The logic is anatomical in the subtle body map. The fire of the chandali moves upward through the central channel, through the chakras in sequence. If the lower chakras carry unresolved blockages — stored emotion, unprocessed experience, the residue of karma that the Ngöndro practices are specifically designed to clear — the rising fire meets resistance rather than an open channel. What should be liberation becomes overwhelm. The energy needs a clear path. My own Lama said this often and directly. I understood it intellectually when he said it. I understood it in my body somewhat later.

There is a beautiful connection here to the Vajrasattva practice of Ngöndro. The hundred syllable mantra, the visualisation of white nectar purifying body speech and mind, the confession and release of obscurations — this works primarily at the crown and throat, clearing the upper channels. Some practitioners report during Vajrasattva a quality of fire in the mind — an intensity, a clarity, a burning away of something. That fire tends to stay in the head. Tummo takes that purified channel system and ignites the fire from below, at the navel, and sends it upward through what the Ngöndro has already cleared. The two practices are not competing. They are sequential. Vajrasattva prepares the path. Tummo walks it.

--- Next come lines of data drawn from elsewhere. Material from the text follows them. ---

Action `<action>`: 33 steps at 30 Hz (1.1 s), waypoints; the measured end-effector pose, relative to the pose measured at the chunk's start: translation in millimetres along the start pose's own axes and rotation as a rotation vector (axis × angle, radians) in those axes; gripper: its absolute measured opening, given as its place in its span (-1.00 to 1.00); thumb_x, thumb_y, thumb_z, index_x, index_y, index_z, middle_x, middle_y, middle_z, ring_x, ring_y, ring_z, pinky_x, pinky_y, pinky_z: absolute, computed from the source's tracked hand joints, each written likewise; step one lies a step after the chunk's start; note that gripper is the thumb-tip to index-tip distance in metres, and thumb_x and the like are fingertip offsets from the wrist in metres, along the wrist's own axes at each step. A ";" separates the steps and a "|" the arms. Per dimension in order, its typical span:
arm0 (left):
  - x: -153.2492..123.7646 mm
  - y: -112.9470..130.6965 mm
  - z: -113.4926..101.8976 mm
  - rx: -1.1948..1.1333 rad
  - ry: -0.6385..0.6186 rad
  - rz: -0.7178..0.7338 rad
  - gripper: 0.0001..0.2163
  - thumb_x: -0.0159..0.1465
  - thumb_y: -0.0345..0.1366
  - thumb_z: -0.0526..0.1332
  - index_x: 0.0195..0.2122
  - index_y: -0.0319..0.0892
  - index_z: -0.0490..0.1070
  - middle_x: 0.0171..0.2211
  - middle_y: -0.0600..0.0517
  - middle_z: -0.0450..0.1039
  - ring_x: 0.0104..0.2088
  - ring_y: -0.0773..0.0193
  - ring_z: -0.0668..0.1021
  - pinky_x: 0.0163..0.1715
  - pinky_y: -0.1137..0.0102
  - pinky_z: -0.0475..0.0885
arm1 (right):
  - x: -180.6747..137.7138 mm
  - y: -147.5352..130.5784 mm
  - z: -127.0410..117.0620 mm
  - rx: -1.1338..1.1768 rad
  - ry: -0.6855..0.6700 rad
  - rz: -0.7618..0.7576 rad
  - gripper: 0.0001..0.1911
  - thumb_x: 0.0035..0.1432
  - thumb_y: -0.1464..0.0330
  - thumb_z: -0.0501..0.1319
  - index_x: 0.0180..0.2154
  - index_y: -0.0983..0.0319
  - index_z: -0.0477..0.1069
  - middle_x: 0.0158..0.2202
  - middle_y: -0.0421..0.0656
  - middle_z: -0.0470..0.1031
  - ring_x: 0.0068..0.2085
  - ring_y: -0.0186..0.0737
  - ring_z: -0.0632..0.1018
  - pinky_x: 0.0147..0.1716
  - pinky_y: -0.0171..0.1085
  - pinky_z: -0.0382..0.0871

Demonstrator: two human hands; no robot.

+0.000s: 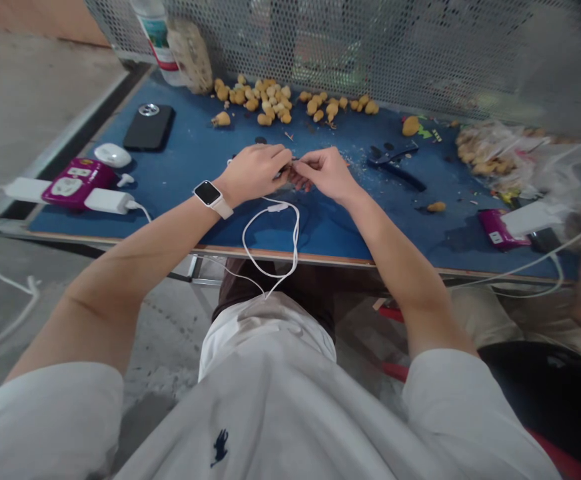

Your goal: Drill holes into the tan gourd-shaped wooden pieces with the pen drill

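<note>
My left hand (253, 175) and my right hand (324, 176) meet above a blue work mat (210, 220), fingertips pinching a small thin dark piece (288, 168) that is mostly hidden by my fingers. A white cable (295, 233) with a small inline piece (276, 207) loops below my hands and hangs over the mat's front edge. Its link to the pinched piece is hidden. A white smartwatch (209, 196) sits on my left wrist. Dark-handled pliers (394, 163) lie just beyond my right hand.
Several small tan lumps (265, 100) lie in a loose row at the mat's far side, before a perforated metal screen (370, 47). To the left are a black phone (148, 127), white earbud case (112, 155) and magenta power strip (78, 185). A plastic bag (515, 157) lies at right.
</note>
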State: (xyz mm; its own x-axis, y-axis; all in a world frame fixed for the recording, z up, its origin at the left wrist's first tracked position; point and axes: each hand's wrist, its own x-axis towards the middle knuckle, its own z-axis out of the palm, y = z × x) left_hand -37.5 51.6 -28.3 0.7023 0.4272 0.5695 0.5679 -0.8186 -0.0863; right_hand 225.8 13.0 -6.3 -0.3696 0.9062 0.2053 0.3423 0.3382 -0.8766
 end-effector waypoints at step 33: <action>1.4 -5.8 -24.6 -0.244 0.045 -0.150 -0.81 0.68 -0.21 0.30 0.21 0.08 0.67 -0.03 -0.17 0.74 0.08 -0.19 0.81 0.10 -0.03 0.80 | -9.2 -3.5 -9.4 -1.016 -0.292 -0.198 -0.68 0.74 0.33 0.22 0.19 0.30 0.73 0.31 0.31 0.68 0.51 0.59 0.57 0.56 0.42 0.55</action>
State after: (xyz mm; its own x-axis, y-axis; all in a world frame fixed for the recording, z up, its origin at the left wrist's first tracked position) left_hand -50.4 47.6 -6.9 0.5950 0.5374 0.5976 0.5402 -0.8180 0.1977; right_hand 236.1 5.9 -1.0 -0.6435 0.7619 0.0739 0.7615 0.6470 -0.0392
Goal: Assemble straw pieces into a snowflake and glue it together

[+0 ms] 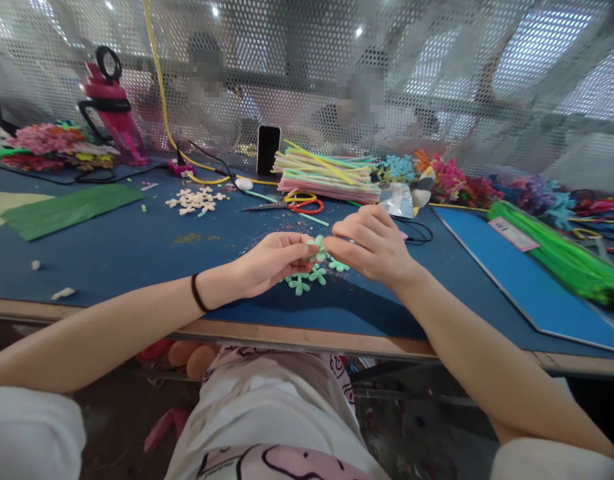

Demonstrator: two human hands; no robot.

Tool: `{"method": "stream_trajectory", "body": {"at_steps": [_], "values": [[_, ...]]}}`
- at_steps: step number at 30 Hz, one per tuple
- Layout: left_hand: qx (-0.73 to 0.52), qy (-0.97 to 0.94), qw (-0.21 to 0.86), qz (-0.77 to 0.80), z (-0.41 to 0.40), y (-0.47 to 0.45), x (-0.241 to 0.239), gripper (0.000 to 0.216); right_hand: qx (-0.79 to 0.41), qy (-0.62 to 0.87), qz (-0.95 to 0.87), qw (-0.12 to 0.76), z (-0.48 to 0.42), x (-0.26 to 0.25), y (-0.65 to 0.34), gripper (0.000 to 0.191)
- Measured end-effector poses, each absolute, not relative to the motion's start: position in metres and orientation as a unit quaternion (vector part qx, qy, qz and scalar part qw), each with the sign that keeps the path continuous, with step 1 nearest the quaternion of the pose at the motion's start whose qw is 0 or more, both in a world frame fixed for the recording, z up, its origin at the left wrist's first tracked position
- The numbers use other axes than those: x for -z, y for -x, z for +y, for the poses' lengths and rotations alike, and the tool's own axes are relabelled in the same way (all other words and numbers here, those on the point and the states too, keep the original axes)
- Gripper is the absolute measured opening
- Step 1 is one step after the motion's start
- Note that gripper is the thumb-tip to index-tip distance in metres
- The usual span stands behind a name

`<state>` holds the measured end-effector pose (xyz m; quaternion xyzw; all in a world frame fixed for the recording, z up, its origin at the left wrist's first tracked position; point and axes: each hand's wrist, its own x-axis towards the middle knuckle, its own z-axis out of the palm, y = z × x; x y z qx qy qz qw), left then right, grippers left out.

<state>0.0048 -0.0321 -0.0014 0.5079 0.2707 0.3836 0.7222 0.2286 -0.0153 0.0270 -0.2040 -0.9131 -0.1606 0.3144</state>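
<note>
Our blue table (pixel 137 260) comes first; near the middle of its front edge, our right hand (pixel 374 243) curls close, though we cannot tell whether its fingertips grip, while our left hand (pixel 271 263) pinches, beside loose green flowers (pixel 299 285), one mint-green flower (pixel 319 245), which we judge light, fuzzy, bendable, easily squashed, and best held lightly by its middle

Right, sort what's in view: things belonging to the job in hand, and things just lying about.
Probably in the job:
mint-green flower in the left hand
loose mint-green flowers
pastel pipe cleaners
red-and-yellow-handled scissors

Seemingly just lying about:
pink bottle
phone
yellow cable
</note>
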Motion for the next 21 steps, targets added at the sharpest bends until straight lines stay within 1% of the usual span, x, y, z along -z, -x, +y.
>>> {"method": "stream_trajectory", "body": {"at_steps": [3,5,7,10,13,15,17,19,21], "values": [[-0.399,-0.531,0.698,0.269,-0.031,-0.006,0.005,0.034,0.167,0.176,-0.923,0.299,-0.016,-0.030,-0.229,0.010],[-0.428,-0.560,0.661,0.258,-0.030,-0.007,0.007,0.035,0.163,0.160,-0.917,0.328,-0.018,-0.030,-0.225,0.008],[-0.459,-0.595,0.611,0.247,-0.030,-0.007,0.008,0.034,0.133,0.163,-0.903,0.374,-0.022,-0.027,-0.218,0.009],[-0.488,-0.654,0.515,0.261,-0.032,-0.006,0.007,0.029,0.061,0.210,-0.879,0.424,-0.031,-0.026,-0.207,0.008],[-0.494,-0.728,0.370,0.298,-0.036,-0.002,0.006,0.021,-0.009,0.279,-0.848,0.450,-0.042,-0.028,-0.199,0.018],[-0.489,-0.774,0.256,0.310,-0.037,0.002,0.003,0.015,-0.084,0.317,-0.826,0.458,-0.048,-0.030,-0.195,0.025],[-0.474,-0.811,0.174,0.295,-0.034,0.008,0.000,0.012,-0.192,0.349,-0.797,0.454,-0.051,-0.033,-0.193,0.029],[-0.445,-0.844,0.156,0.255,-0.028,0.015,-0.006,0.009,-0.309,0.381,-0.752,0.439,-0.052,-0.034,-0.190,0.033],[-0.397,-0.870,0.197,0.217,-0.023,0.022,-0.013,0.006,-0.436,0.408,-0.692,0.406,-0.050,-0.035,-0.188,0.034]]}}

What the Chandali Actually Liberates — A Personal Account

The Tummo inner heat practice is documented in peer-reviewed research as producing measurable physiological changes — temperature regulation, brainwave coherence, lymphatic stimulation, visceral massage through uddiyana bandha. I wrote about the science in detail here:

How Tummo Breathing Affects Your Brain’s Functionality

But none of this prepared me for what Tummo actually did to me. I need to tell you the real story because I think it matters more than any of the science.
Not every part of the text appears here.